We will limit payment of Medical Expenses described in the Insuring Agreement of this policy’s No-Fault Coverage to 80% of a properly billed and documented reasonable charge, but in no event will we pay more than 80% of the following No-Fault Act “schedule of maximum charges” including the use of Medicare coding policies and payment methodologies of the federal Centers for Medicare and Medicaid Services, including applicable modifiers:

a. For emergency transport and treatment by providers licensed under chapter 401, Florida Statutes, 200 percent of Medicare.

b. For emergency services and care provided by a hospital licensed under chapter 395, Florida Statutes, 75 percent of the hospital’s usual and customary charges.

c. For emergency services and care as defined by s. 395.002, Florida Statutes, provided in a facility licensed under chapter 395, Florida Statutes, rendered by a physician or dentist, and related hospital inpatient services rendered by a physician or dentist, the usual and customary charges in the community.

d. For hospital inpatient services, other than emergency services and care, 200 percent of the Medicare Part A prospective payment applicable to the specific hospital providing the inpatient services.

e. For hospital outpatient services, other than emergency services and care, 200 percent of the Medicare Part A Ambulatory Payment Classification for the specific hospital providing the outpatient services.

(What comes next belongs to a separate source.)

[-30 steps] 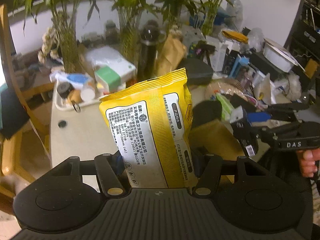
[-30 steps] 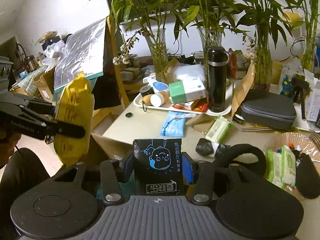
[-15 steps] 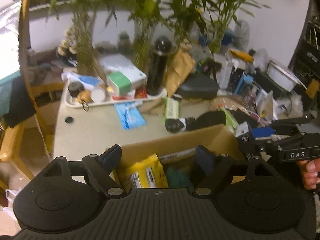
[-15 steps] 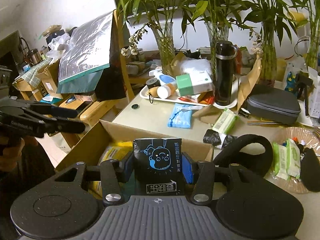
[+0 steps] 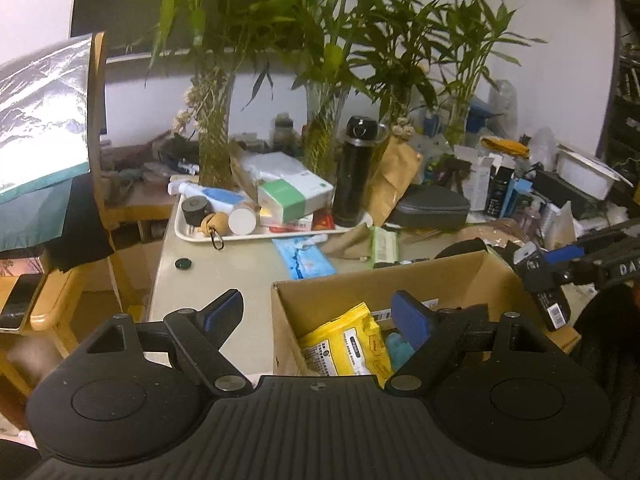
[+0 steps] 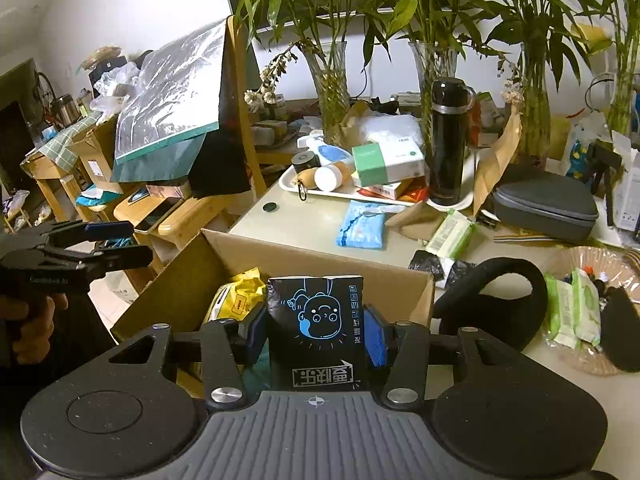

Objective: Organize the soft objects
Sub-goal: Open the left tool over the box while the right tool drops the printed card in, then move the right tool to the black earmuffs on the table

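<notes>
L gripper [image 5: 318, 314] jaws apart over box [image 5: 360, 284] edge — R gripper [image 6: 316, 330] clamps black pouch [image 6: 316, 320].

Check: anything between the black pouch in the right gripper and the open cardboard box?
Nothing visible. The right gripper holds the black pouch with the blue cartoon face just above the open brown cardboard box. The yellow snack bag lies inside toward the left; the open left gripper is off to the side.

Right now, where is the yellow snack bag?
The yellow snack bag lies inside the cardboard box, at its left side, just ahead of the open left gripper in the left wrist view.
</notes>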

f. For all other medical services, supplies, and care, 200 percent of the allowable amount under:

(I) The participating physicians fee schedule of Medicare Part B, except as provided in sub-sub-subparagraphs (II) and (III).

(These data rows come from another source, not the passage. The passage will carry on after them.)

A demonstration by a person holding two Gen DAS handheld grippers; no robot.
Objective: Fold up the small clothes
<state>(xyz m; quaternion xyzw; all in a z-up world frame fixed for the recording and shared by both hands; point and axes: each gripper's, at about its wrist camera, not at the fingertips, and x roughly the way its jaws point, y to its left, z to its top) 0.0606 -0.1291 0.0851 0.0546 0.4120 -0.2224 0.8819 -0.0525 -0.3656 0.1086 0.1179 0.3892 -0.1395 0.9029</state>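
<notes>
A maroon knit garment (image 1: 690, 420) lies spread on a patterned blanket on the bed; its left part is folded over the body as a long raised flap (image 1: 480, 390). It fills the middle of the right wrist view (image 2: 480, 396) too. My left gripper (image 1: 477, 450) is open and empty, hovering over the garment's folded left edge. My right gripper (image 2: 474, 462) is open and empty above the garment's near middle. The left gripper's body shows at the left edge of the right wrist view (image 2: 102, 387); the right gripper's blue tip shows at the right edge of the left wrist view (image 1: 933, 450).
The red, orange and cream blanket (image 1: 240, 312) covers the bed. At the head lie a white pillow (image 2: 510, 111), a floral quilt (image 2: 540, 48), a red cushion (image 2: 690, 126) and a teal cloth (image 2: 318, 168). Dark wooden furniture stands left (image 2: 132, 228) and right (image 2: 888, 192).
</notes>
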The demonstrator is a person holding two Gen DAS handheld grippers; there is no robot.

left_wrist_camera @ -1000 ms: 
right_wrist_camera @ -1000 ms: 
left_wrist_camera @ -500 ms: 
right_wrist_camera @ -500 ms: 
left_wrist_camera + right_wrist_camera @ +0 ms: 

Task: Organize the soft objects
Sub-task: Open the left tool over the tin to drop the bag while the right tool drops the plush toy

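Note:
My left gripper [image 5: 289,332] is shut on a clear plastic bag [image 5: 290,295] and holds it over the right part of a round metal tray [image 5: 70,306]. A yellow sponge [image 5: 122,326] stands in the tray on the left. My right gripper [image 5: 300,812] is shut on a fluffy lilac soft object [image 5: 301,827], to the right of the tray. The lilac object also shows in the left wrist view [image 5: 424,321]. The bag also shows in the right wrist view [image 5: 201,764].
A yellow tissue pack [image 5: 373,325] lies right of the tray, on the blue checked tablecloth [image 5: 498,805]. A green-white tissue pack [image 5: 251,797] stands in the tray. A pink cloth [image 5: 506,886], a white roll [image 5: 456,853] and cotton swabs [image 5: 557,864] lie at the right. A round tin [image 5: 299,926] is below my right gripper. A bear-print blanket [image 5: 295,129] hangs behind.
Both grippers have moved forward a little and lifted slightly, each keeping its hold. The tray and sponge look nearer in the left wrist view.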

(II) Medicare Part B, in the case of services, supplies, and care provided by ambulatory surgical centers and clinical laboratories.

(III) The Durable Medical Equipment Prosthetics/Orthotics and Supplies fee schedule of Medicare Part B, in the case of durable medical equipment.

However, if such services, supplies, or care is not reimbursable under Medicare Part B, as provided in this sub-subparagraph, then we will limit reimbursement to 80 percent of the maximum reimbursable allowance under workers’ compensation, as determined under s. 440.13, Florida Statutes, and rules adopted thereunder which are in effect at the time such services, supplies, or care is provided. Services, supplies, or care that is not reimbursable under Medicare or workers’ compensation (Florida Rules of Procedure for Worker’s Compensation Adjudication) will not be reimbursed by us.

For purposes of the above, the applicable fee schedule or payment limitation under Medicare is the fee schedule or payment limitation in effect on March 1 of the year in which the services, supplies, or care is rendered and for the area in which such services, supplies, or care is rendered, and the applicable fee schedule or payment limitation applies throughout the remainder of that year, notwithstanding any subsequent change made to the fee schedule or payment limitation, except that it will not be less than the allowable amount under the applicable schedule of Medicare Part B for 2007 for medical services, supplies, and care subject to Medicare Part B.

(Policy Form 9810A with emphasis added).

The 9810A Policy explicitly states that State Farm may limit reimbursement based upon the application of the Schedule of Maximum Charges:

We will limit payment of Medical Expenses described in the Insuring Agreement of this policy’s No-Fault Coverage to 80% of a properly billed and documented reasonable charge, but in no event will we pay more than 80% of the following No-Fault Act “schedule of maximum charges” including the use of Medicare coding policies and payment methodologies of the federal Centers for Medicare and Medicaid Services, including applicable modifiers: [provisions of schedule of maximum charges follow] . . . .

(Policy Form 9810A at 14-16 with underlining added).

It is therefore ORDERED AND ADJUDGED that Summary Judgment as to Count I is rendered in favor of the Defendant, State Farm.

__________________

1The “No-Fault Act means the Florida Motor Vehicle No-Fault Law and any amendments.” (Policy Form 9810A).